Tuesday, March 31, 2009

I think they need better talking points

Ford Bell, President of the American Association of Museums, has a letter to the editor of The New York Times, responding to the Floyd Norris piece I mentioned here.

He writes in to say that Norris failed "to consider the essential point of museum collections: once an object falls under the aegis of a museum, it is held in the public trust, to be accessible to present and future generations."

But, as I keep saying: THEN WHY ARE THEY SELLING THEM?

Just this past Friday, we learned that the Montclair Art Museum was going to (aggressively) sell off a number of objects, including a "classic" Pollock drawing. Was that work, having fallen under the aegis of a museum, not held in the public trust, to be accessible to present and future generations?

Recently the Indianapolis Museum of Art, to much praise, set up a public database of all the objects that, despite their having fallen under its aegis and therefore being held in the public trust to be accessible to present and future generations, it decided to sell off, thereby making them inaccessible to present and future generations.

Again: are the works held in trust to be accessible to present and future generations, or not?

As one honest museum director put it: It's B.S.

In his letter, Bell also argues that "allowing a museum to peddle its collection to cover operating debts would be like allowing a financial fiduciary, such as a bank, to raid assets held in trust to cover a hole in its own balance sheet." I dealt with this argument back in December (I figure if they're just going to keep recyling the same old arguments, I can just recycle mine):

"This is an interesting sounding analogy, but is it right? Do museums have the same relationship to the works in their collections as banks do to the assets they hold for their customers? Museums aren't holding the works in trust for someone else. They own them. I'm not sure it's a useful way of looking at things to say that the works belong to 'the people' and are merely 'held' by the museum. For one thing, what people? The people of a particular city? State? Nation? And even if you do think of it this way, what would be wrong with a sale between two New York museums -- say the National Academy sold to the Met? Wouldn't that just be like the bank moving my money from one of my accounts to another?
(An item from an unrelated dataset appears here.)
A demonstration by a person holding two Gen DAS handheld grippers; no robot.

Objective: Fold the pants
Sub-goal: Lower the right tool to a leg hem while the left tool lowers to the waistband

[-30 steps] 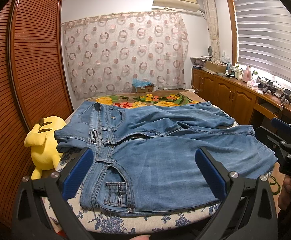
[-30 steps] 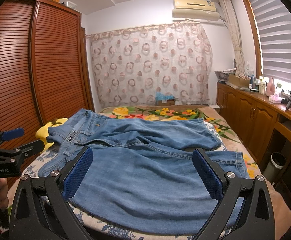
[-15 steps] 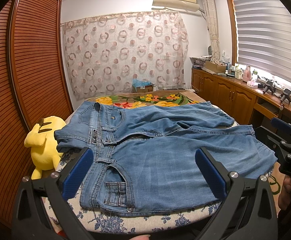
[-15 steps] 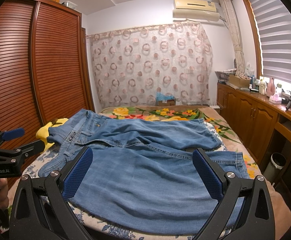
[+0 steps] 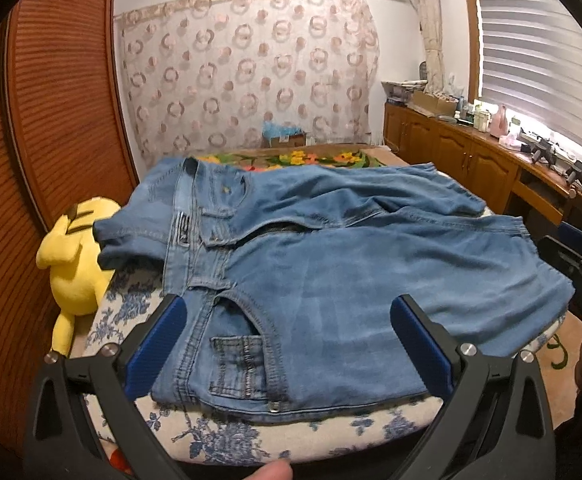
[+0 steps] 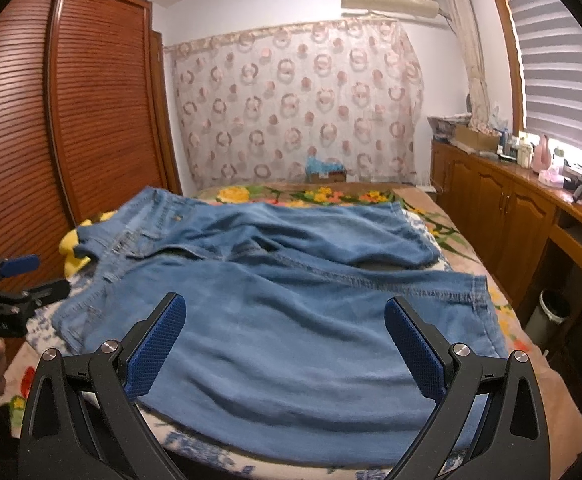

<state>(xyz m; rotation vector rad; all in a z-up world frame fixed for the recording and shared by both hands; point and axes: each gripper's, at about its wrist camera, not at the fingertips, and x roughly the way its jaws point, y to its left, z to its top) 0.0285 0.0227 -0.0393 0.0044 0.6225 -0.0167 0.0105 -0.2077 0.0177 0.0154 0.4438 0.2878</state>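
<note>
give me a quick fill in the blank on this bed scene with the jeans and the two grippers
1. The jeans lie spread on the bed, and neither gripper holds them; the jaws of the left gripper stand ____.
2. The plush toy beside the waistband is ____ in colour.
3. The jaws of the right gripper hold ____.
4. The pads on the fingers are ____ in colour.

Missing words: open; yellow; nothing; blue
</note>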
"What strikes me as most odd about this whole argument, however, is that nobody, including the AAM, thinks museums should never sell work. It's okay to sell -- just as long as you use the proceeds to buy art, rather than expand or improve your facilities, or increase the hours you're open to the public, or improve your educational programs, etc. So really it's fine for the bank to 'raid the assets' it holds in trust -- as long as they're raided for the right purposes."